Le gouverneur de Santiago de Cuba affirme qu'« aucun service de aucun hôpital » ne sera interrompu, mais il avertit qu'il y aura des limitations



Manuel Falcón Hernández, gouverneur de Santiago de CubaPhoto © Facebook / Beatriz Johnson Urrutia

Le gouverneur de Santiago de Cuba, Manuel Falcón Hernández, a affirmé que dans la province, il n'est pas prévu de fermer ni de limiter les hôpitaux, bien qu'il ait reconnu que les services pourraient être affectés à certains moments par la crise énergétique et le manque de carburant.

Dans des déclarations diffusées dans une vidéo publiée sur les réseaux sociaux, le fonctionnaire a affirmé : « Tout d’abord, jusqu’à présent, nous n’avons pas l’intention de limiter aucun hôpital ».

«Tout le monde va rendre service, tous les services qui sont fournis, bien sûr avec quelques limitations», a-t-il ajouté.

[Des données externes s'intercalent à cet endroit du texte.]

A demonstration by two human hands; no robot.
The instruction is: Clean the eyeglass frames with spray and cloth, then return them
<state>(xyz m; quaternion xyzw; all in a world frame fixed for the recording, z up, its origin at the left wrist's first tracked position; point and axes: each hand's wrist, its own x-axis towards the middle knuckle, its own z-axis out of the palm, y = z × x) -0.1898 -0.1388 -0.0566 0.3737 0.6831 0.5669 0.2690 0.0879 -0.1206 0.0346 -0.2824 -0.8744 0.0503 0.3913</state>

Falcón Hernández a expliqué que la principale difficulté est liée aux coupures de courant et au carburant nécessaire pour les groupes électrogènes. “S'il y a une coupure de courant à ce moment-là, le groupe électrogène fonctionne, et le carburant dont nous disposons est limité”, a-t-il souligné.

Le gouverneur a insisté sur le fait que les services hospitaliers ne seront pas suspendus. "Nous n'allons pas, j'insiste, nous n'allons pas arrêter aucun service d'aucun hôpital, peut-être que nous le réduirons", a-t-il déclaré.

Comme exemple, il a mentionné que récemment « un hôpital qui s'occupe de nos femmes enceintes, l'hôpital maternel ouest, s'est réveillé sans carburant dans le groupe électrogène, et il a fallu le réapprovisionner ». Dans ces cas, a-t-il expliqué, si une coupure de courant se produit, certains examens ou interventions non urgents pourraient être reportés.

« Il y a un service, une analyse qui n'est pas urgente, qui peut attendre, eh bien, il faudra attendre un peu, cela sera expliqué à la population », a-t-il affirmé, tout en appelant à expliquer la situation directement aux patients : « Il faut aller là où se trouve le peuple, discuter, expliquer, regardez, attendez un peu, ce sera un peu plus tard ».

Une partie de son intervention a également été partagée dans un autre reel diffusé sur Facebook, où il a réitéré que la priorité est de maintenir l'attention hospitalière en pleine crise énergétique actuelle.

Les déclarations interviennent dans un contexte national marqué par la pénurie de carburant et le manque de fournitures médicales. Quelques jours auparavant, le ministre de la Santé publique, José Ángel Portal Miranda, a reconnu publiquement que le gouvernement ne pourra pas résoudre à court terme le manque de ressources dans le système de santé.

Durante une apparition à la télévision nationale, le responsable du secteur a admis : « Nous ne allons pas résoudre les problèmes de ressources », et a expliqué un paquet de mesures d'« organisation et de rationalisation » pour soutenir les services de base. Parmi celles-ci, la réorganisation des services dans des centres sans soutien électrique suffisant, la réduction de l'activité chirurgicale aux cas urgents et la priorité au programme materno-infantil et oncologique, comme cela a été détaillé dans les informations publiées précédemment.

À Santiago, le message officiel a suscité de nombreuses réactions sur les réseaux sociaux. Plusieurs utilisateurs ont remis en question l'apparente contradiction entre le fait de ne pas "limiter" les hôpitaux et de reconnaître des "limitations" dans les services. "Ils ne vont pas les limiter mais ils seront limités", a écrit un internaute. Un autre a commenté : "Ils ne vont pas les limiter mais ils vont être limités".

Des critiques telles que « La santé ne peut pas attendre » se sont également répandues, ainsi que des questions sur ce qui se passerait en cas d'interruption de l'électricité lors d'une chirurgie. D'autres commentaires ont exigé des solutions concernant le transport du personnel médical, les salaires des médecins, la disponibilité des fournitures et les conditions hygiéniques dans les établissements hospitaliers.

En revanche, certains messages ont exprimé leur soutien aux autorités provinciales et leur confiance dans la capacité de la province à maintenir les services essentiels malgré les difficultés.

En raison de coupures prolongées d'électricité et d'un déficit de carburant, le système de santé cubain traverse une période d'ajustements et de priorisations. Bien que les autorités assurent que les hôpitaux resteront ouverts, elles reconnaissent que certains services pourraient être réduits ou réorganisés en fonction des conditions énergétiques du moment.